Steal Away

01 Feb 2016 Paul Feuerstein, DMD
3470 times

Data breach protection has to be handled with tools such as firewalls and encryption, but what chance does a small dental office have of protecting itself when giant corporations, government agencies, and banks can be been affected? This is where professional help comes in.

“Hello, This is Rick from your computer monitoring center, and we just detected a virus in your system. Follow my instructions as fast as possible so your whole system won’t crash.”

The unsuspecting staff member on the phone is put into a panic by this professionally trained caller.

“Just open a browser and type in this code and then relog into your practice management system,” Rick says.

The staff member replies, “It didn’t work. I can’t log in.” 

“No problem,” Rick says. “Just give me a credit card and for $500 we can fix it.”

Or…a popup box appears on the computer screen saying something like “Your files are encrypted; click here to reset,” and the scam begins, with onscreen messages instructing how to pay for the “fix.”

DDS Rescue’s backup unit.

 

What “Rick” is doing in the dialogue above is engaging in “ransomware,” and there are several similar methods of hitting your office with this scam. It has many incarnations, from phone calls and emails to tricky techniques, and it is worse than a virus. Your system will be corrupted, file names will change, and nothing will seem to work. This can also come into your system with fake emails that look official—company logos, etc—which is called phishing. When this “program” is installed on your computer, it often takes over the main screen and has a voice stating that your computer has been infected and to call the number on the screen to get it fixed. This voice message may repeat indefinitely, locking up the system, and sometimes you may just have to literally pull the plug.

In the above ransomware example, why only $500? These scammers work on volume; 10,000 systems will yield a quick $5 million, and that is being conservative.

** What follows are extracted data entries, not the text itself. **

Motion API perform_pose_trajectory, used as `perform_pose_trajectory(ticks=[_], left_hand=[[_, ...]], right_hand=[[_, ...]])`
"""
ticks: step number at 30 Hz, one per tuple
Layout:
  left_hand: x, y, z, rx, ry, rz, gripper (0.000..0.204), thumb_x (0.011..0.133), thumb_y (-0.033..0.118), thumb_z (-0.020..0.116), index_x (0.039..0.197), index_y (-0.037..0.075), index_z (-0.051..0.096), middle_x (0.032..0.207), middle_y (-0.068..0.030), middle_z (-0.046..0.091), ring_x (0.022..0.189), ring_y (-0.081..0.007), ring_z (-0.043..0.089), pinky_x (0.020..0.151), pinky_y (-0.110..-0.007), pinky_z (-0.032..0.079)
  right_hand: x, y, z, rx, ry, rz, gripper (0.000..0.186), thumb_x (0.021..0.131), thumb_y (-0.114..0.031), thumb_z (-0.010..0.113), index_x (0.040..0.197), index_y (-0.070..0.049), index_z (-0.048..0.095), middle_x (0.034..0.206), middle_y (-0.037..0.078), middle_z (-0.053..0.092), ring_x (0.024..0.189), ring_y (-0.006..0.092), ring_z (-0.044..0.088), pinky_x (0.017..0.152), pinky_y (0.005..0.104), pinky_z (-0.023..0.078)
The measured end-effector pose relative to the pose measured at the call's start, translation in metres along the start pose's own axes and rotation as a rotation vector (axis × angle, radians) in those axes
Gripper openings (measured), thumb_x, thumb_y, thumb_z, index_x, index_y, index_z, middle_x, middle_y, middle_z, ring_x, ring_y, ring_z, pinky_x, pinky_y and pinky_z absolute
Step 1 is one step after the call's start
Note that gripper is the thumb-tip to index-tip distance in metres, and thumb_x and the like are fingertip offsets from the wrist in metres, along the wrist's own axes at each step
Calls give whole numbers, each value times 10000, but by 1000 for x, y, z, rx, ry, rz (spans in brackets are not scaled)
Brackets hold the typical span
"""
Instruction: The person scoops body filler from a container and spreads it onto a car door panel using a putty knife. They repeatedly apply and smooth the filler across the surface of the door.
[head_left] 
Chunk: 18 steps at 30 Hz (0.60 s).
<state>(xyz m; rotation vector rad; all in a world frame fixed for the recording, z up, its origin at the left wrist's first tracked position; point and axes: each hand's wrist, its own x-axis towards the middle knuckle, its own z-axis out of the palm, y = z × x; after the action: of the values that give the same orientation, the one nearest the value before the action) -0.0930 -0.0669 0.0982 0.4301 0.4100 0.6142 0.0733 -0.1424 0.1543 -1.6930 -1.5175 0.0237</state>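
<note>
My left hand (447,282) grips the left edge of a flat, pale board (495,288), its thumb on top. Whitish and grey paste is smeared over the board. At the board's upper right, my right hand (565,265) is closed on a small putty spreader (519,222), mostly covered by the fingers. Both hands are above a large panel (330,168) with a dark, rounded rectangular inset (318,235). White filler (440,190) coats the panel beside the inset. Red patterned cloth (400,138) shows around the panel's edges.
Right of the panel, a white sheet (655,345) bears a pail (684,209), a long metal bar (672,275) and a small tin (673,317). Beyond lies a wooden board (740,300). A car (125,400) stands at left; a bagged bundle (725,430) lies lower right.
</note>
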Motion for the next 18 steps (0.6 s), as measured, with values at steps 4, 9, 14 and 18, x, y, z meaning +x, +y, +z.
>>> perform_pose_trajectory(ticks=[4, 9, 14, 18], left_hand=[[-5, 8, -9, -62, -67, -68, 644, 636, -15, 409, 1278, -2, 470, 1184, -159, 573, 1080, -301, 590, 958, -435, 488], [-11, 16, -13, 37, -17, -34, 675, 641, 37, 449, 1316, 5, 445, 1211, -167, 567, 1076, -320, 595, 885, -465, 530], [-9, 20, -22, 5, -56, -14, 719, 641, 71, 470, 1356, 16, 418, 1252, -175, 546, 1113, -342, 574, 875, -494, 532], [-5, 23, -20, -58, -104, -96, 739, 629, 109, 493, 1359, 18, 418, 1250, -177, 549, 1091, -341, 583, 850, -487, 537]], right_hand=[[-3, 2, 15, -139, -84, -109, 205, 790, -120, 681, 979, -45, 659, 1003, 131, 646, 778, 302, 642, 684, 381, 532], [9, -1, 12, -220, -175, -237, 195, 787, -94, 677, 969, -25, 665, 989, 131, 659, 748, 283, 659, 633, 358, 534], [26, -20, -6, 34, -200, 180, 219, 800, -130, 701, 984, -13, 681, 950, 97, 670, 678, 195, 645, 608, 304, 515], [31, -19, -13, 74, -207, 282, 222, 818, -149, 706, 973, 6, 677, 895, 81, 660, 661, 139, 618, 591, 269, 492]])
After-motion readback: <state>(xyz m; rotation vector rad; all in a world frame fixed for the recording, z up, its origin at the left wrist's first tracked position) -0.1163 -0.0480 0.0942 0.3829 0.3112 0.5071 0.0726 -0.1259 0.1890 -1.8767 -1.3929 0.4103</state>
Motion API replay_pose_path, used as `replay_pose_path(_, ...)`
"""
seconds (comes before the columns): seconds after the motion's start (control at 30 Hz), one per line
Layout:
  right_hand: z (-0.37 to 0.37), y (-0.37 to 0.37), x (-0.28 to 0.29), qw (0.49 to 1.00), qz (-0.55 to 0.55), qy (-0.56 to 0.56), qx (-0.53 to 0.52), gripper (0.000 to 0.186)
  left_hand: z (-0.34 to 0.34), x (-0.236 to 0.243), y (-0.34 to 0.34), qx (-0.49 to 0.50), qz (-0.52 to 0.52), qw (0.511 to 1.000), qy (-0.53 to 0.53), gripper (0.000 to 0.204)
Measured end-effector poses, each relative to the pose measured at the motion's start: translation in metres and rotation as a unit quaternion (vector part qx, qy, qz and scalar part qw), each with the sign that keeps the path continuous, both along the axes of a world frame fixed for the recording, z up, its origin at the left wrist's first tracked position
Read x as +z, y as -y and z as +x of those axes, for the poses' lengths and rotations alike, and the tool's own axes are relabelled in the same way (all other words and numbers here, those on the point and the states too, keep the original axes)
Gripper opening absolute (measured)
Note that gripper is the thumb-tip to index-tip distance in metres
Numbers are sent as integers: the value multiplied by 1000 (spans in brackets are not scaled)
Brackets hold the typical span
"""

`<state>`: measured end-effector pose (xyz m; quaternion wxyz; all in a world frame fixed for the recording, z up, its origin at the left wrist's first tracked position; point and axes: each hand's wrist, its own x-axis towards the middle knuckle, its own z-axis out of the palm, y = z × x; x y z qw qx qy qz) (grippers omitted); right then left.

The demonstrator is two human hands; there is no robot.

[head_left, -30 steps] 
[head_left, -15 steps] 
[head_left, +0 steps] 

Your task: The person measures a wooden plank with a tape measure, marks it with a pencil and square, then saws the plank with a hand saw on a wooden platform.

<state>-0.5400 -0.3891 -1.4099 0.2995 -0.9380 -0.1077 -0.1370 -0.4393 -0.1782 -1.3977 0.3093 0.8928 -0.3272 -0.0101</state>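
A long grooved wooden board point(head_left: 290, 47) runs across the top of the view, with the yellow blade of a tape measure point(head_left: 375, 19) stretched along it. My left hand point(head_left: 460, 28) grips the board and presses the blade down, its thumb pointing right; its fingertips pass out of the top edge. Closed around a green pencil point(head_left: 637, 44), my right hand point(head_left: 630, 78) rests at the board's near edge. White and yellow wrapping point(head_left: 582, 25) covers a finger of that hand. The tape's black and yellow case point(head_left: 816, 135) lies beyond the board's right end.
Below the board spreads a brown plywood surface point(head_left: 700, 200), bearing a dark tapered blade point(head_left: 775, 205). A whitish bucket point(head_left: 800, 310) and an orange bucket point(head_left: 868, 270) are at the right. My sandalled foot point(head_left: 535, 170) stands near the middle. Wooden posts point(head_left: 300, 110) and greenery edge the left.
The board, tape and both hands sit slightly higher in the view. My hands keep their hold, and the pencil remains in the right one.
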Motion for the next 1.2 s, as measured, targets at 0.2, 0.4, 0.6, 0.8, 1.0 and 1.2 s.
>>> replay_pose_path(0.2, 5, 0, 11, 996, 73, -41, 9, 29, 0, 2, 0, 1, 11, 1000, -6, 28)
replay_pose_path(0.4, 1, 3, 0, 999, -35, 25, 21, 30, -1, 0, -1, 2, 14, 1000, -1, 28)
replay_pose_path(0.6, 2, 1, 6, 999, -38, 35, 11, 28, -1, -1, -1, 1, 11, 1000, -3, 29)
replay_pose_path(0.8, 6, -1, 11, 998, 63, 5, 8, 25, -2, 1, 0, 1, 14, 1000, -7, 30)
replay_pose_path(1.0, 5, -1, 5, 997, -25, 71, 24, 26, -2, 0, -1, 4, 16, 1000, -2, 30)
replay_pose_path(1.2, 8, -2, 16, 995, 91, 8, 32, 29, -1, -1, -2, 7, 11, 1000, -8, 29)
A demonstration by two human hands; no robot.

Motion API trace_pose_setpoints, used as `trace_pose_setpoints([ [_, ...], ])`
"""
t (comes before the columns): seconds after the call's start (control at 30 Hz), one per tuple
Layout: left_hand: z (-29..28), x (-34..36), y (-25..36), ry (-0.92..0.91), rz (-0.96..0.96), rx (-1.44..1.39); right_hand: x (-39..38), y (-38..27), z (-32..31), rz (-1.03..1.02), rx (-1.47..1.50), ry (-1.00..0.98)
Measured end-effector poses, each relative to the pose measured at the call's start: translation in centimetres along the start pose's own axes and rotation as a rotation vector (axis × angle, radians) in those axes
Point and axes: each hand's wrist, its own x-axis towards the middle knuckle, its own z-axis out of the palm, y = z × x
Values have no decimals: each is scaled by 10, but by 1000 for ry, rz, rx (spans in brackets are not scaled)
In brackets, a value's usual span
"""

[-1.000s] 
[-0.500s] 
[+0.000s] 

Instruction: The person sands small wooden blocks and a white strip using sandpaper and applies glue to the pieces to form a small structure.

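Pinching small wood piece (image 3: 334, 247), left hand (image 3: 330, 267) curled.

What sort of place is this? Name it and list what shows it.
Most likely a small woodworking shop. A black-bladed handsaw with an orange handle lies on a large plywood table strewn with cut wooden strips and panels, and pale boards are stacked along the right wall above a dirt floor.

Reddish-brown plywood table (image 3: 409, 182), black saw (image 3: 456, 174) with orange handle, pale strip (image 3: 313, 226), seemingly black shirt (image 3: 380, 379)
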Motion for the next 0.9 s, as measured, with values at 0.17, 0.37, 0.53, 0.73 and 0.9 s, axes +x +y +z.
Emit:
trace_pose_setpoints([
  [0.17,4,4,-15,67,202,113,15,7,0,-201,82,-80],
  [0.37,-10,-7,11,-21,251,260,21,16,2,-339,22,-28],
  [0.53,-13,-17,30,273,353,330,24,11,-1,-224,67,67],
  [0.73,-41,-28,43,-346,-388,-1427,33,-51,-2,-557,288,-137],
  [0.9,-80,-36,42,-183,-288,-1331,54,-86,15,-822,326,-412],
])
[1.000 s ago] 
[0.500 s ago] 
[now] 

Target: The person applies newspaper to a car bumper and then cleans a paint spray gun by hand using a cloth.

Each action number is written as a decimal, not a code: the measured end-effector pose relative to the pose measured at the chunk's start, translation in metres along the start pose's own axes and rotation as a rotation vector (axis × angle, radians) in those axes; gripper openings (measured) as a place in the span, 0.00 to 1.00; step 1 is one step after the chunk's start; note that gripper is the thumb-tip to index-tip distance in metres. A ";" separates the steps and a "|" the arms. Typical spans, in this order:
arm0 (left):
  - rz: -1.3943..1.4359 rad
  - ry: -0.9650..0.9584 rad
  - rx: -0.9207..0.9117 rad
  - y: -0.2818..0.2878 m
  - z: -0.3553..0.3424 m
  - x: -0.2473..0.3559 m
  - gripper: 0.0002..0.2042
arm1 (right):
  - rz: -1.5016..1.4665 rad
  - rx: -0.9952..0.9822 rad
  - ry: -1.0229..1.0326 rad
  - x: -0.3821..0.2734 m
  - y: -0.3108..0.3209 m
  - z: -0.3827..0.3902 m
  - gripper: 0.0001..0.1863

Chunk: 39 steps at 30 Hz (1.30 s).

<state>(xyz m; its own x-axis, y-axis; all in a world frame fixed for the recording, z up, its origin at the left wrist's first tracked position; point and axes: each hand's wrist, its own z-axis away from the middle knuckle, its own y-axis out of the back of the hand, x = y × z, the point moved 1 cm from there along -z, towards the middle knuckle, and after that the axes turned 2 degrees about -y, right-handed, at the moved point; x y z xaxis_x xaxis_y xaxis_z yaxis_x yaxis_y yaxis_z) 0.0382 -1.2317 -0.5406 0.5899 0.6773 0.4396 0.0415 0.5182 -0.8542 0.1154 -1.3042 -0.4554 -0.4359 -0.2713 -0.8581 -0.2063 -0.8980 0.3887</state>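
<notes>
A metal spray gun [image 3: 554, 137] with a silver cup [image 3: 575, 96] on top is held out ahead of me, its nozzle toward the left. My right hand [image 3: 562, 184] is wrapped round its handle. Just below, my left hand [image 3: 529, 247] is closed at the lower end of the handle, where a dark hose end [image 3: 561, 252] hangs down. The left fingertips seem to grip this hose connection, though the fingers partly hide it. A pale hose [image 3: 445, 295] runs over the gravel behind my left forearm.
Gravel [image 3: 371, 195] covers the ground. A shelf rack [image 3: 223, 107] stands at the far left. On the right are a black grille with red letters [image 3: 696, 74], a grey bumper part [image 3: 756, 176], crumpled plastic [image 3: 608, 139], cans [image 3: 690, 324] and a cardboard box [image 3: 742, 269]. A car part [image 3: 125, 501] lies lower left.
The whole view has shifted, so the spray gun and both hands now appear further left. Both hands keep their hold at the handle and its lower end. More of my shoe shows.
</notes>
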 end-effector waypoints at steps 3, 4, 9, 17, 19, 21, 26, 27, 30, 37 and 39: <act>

And this is not just a dental office issue; these scammers target homes, businesses, and in the town near me, the police department. They also prey on senior citizens who may not be too computer savvy and just go along with the script being read to them.

There are scammer programs with names like Cryptolocker and Cryptowall, and according to Bloomberg, they can now disable your cell phone. And antivirus/malware/spam programs of some firewalls do not protect you from this since the user is entering the data “voluntarily.”

I spoke with Jim Flynne, chief security officer and vice president of Carbonite (carbonite.com), a wellknown cloud backup company, and he explained that Carbonite’s service notices when a client suddenly begins rapidly backing up hundreds of files. (Carbonite is a realtime file backup service.) This is the malware program changing file content (through encryption). Carbonite’s staff works with users to identify the exact instant of infection so files can be restored from a clean version prior to encryption.

Keep in mind that ransomware is not necessarily interested in stealing your data —ransomware scammers make their living through disruption and their “fix” fees.

We also have to watch for data breaches. According to Steve White of DDS Rescue (ddsrescue.com), we have to be concerned with viruses and ransomware, but there are other hackers working in synergy with these ransom scammers that can cause even more havoc. HIPAA rules and fines can close your office down, and remember this—we store birthdates and Social Security numbers. Think of the recent IRS fake refund scams and the Target retail chain breach to see where that can go. Data breach protection has to be handled with tools such as firewalls and encryption, but what chance does a small dental office have protecting itself when giant corporations, government agencies, and banks can be affected?

This is where professional help comes in.

Backups are partly an answer, but keep in mind that without a proper strategy, you may be backing up data already containing a virus. Also, if your computer is totally disabled, what’s needed is more than just reentering the data—the computer/disk has to be totally wiped clean (reformatted), and all the programs (including operating systems like Windows) have to be reinstalled from scratch, which is not an easy task.

And with regard to your practice management system, it will have to be reinstalled from scratch. One proactive solution is a backup system that takes a snapshot (image) of your hard drive at various intervals and keeps several copies dating back weeks. This way, you can go to a backup dated before the trouble started. A backup service like this is offered by Carbonite, which—in the consumer version—simply backs up any data that you choose automatically and dynamically as soon as a file is added or changed. It also keeps copies of the old files.

For a business, however, Carbonite offers better options that include taking the aforementioned image of your server or workstation(s), allowing damaged hard drives to be correctly reformatted. A new option even includes putting an actual device in the office that keeps copies of the backups. Details are on Carbonite’s website.

A more robust solution for business continuity comes from DDS Rescue, which uses constant data and image backups, firewalls, onsite hardware backup, and cloud versions as well as remote monitoring. The company proved to be a true practice saver when office systems were recently totally destroyed in floods, hurricanes, and even thefts. More information is available on DDS Rescue’s website.

These are just 2 examples of products in the marketplace. Many dental IT companies offer more personalized solutions, including remote monitoring. Savvy practitioners might think about creating this system on their own, but in this day and age, I believe pros should handle this, and you should stick to teeth. The bottom line is this: none of these companies are as expensive as data loss, recreation of a server, possible fines, and loss of business. Meet with your staff, discuss this topic, and make them more diligent.